PROBLEM:
The records below are to be restated word for word; their pictures are not.

(Records from a data source)
##########

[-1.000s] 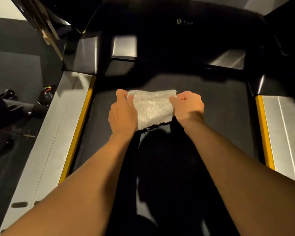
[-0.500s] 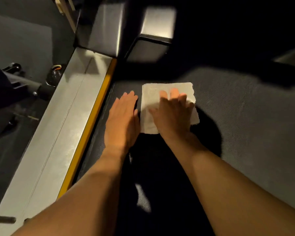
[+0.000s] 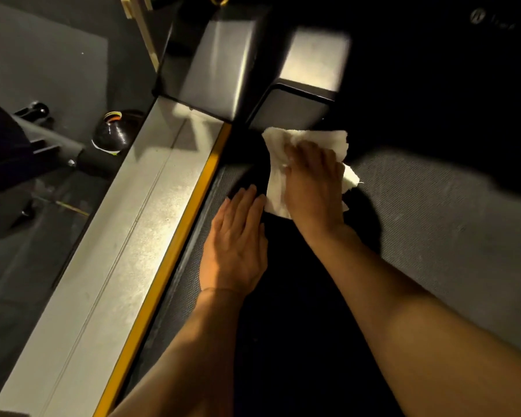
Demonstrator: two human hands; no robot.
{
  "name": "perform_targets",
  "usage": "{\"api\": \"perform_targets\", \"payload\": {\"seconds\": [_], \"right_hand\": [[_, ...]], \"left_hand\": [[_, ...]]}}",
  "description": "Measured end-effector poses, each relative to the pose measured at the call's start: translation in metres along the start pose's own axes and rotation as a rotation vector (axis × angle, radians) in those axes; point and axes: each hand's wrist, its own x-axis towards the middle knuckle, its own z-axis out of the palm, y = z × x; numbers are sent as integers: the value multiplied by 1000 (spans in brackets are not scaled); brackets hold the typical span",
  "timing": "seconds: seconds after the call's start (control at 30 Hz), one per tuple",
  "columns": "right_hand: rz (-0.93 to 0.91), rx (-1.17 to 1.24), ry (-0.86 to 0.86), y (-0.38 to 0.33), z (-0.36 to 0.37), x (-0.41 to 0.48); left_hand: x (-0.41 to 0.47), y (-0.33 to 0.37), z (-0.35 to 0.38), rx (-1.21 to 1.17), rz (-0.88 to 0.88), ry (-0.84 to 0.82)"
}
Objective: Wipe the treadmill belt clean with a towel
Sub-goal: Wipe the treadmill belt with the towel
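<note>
A white towel lies flat on the dark treadmill belt, near the belt's front end and its left edge. My right hand presses on the towel with its fingers spread and straight. My left hand rests flat on the bare belt just left of the towel, fingers straight, its fingertips close to the towel's lower left corner. A deep shadow covers the belt below both hands.
A silver side rail with a yellow strip runs along the belt's left edge. The grey motor cover rises just beyond the towel. A dark round object and other gym gear sit on the floor to the left.
Both hands held the towel stretched above the belt, then laid it down. Since half a second ago my right hand has pushed the towel forward toward the motor cover; my left hand stays on the belt.
</note>
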Motion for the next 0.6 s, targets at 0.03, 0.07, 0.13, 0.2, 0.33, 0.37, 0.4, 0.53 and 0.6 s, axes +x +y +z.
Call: {"api": "perform_targets", "payload": {"seconds": [0.03,0.07,0.13,0.2,0.33,0.37,0.4,0.53,0.6], "right_hand": [[-63,38,5,5,0,4],[-93,65,-6,12,2,16],[-39,110,9,22,5,46],[66,145,86,23,11,66],[-128,95,-6,-1,22,51],[-200,83,-39,1,21,50],[-234,89,9,5,22,53],[-105,98,226,27,27,87],[-97,70,168,17,27,83]], "left_hand": [[0,0,-2,7,3,9],[0,0,-3,6,3,24],[0,1,-4,23,8,40],[1,1,-5,23,5,36],[2,0,-6,26,7,38],[2,0,-6,24,16,38],[2,-1,-5,21,25,43],[0,-1,-6,30,25,37],[0,-1,-5,36,15,26]]}}
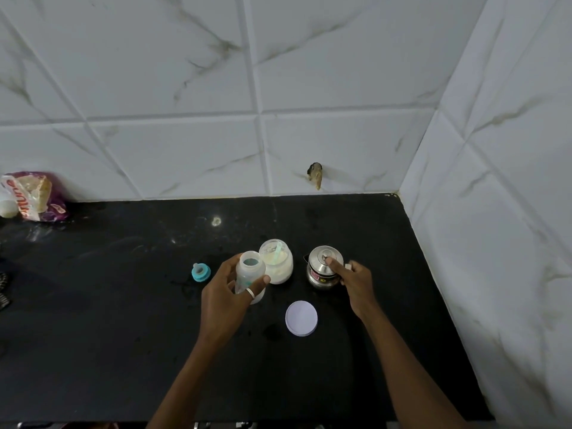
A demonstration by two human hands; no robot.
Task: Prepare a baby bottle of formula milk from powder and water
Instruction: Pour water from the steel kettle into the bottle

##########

WRITTEN SOLUTION:
[-1.000s] 
[-0.500s] 
[+0.000s] 
Demonstrator: two human hands; no robot.
{
  "name": "perform_targets",
  "usage": "{\"api\": \"perform_targets\", \"payload\": {\"seconds\": [_], \"right_hand\": [[_, ...]], \"left_hand\": [[_, ...]]}}",
  "description": "Measured end-effector poses, each relative to the pose measured at the call's start: translation in metres along the start pose's own axes and rotation as a rotation vector (axis × angle, radians) in those axes; point and axes: each hand's wrist, its own x-axis towards the middle knuckle, its own z-axis out of the palm, y = z × x; numbers are sent as integers: the value multiplied by 1000 (spans in brackets are not scaled); brackets hold the typical span",
  "timing": "seconds: seconds after the call's start (control at 30 Hz), one per tuple",
  "columns": "right_hand: rz (-0.93 to 0.91), rx (-1.17 to 1.24), ry (-0.86 to 0.86), y (-0.38 to 0.33), z (-0.36 to 0.37), x (-0.41 to 0.48); left_hand: x (-0.41 to 0.47), y (-0.33 to 0.37), z (-0.35 to 0.38), rx (-1.21 to 1.17), rz (-0.88 to 0.88), ry (-0.84 to 0.82)"
}
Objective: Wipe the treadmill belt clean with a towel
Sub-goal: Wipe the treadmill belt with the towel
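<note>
A white towel lies flat on the dark treadmill belt, near the belt's front end and its left edge. My right hand presses on the towel with its fingers spread and straight. My left hand rests flat on the bare belt just left of the towel, fingers straight, its fingertips close to the towel's lower left corner. A deep shadow covers the belt below both hands.
A silver side rail with a yellow strip runs along the belt's left edge. The grey motor cover rises just beyond the towel. A dark round object and other gym gear sit on the floor to the left.
Both hands held the towel stretched above the belt, then laid it down. Since half a second ago my right hand has pushed the towel forward toward the motor cover; my left hand stays on the belt.
</note>
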Motion for the next 0.6 s, targets at 0.03, 0.07, 0.13, 0.2, 0.33, 0.37, 0.4, 0.53 and 0.6 s, axes +x +y +z.
Call: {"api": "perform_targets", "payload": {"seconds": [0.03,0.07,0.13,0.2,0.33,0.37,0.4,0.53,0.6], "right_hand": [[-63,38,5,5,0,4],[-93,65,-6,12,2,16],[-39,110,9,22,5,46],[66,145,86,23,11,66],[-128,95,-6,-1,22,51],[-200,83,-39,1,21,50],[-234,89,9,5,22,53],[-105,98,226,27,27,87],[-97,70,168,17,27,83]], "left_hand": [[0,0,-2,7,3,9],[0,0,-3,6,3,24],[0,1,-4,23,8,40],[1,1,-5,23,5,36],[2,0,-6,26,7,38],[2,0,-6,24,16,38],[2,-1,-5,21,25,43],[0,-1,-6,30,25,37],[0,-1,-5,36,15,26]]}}
A demonstration by two human hands; no robot.
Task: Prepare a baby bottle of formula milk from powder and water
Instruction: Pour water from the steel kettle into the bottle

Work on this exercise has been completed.